◆ Exercise objective: Print the listing below again, exactly. Skip the pictures.

◆ ◆ ◆ ◆

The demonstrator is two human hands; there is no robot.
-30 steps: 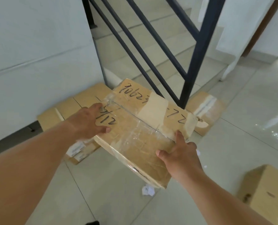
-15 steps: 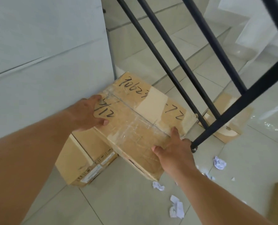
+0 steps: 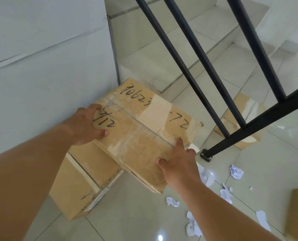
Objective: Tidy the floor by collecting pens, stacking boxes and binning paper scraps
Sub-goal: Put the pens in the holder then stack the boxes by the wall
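Fingers (image 3: 179, 143) of left hand (image 3: 85, 126) and right hand (image 3: 178, 165) are curled round taped box (image 3: 144, 126), best lowered squarely onto lower box (image 3: 85, 181).

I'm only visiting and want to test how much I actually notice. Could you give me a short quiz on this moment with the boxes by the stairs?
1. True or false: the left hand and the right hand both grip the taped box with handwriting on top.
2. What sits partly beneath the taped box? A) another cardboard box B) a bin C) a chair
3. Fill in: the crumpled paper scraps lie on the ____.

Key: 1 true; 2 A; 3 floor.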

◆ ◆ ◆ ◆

◆ Answer for the task:
The demonstrator is two human hands; there is no robot.
-30 steps: 
-15 steps: 
+0 steps: 
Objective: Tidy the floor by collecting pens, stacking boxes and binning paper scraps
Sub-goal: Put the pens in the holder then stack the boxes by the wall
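Fingers (image 3: 179, 143) of left hand (image 3: 85, 126) and right hand (image 3: 178, 165) are curled round taped box (image 3: 144, 126), best lowered squarely onto lower box (image 3: 85, 181).

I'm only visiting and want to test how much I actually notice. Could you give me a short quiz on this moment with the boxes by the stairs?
1. True or false: the left hand and the right hand both grip the taped box with handwriting on top.
2. What sits partly beneath the taped box? A) another cardboard box B) a bin C) a chair
3. Fill in: the crumpled paper scraps lie on the ____.

Key: 1 true; 2 A; 3 floor.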

For this exercise, nothing more remains to be done.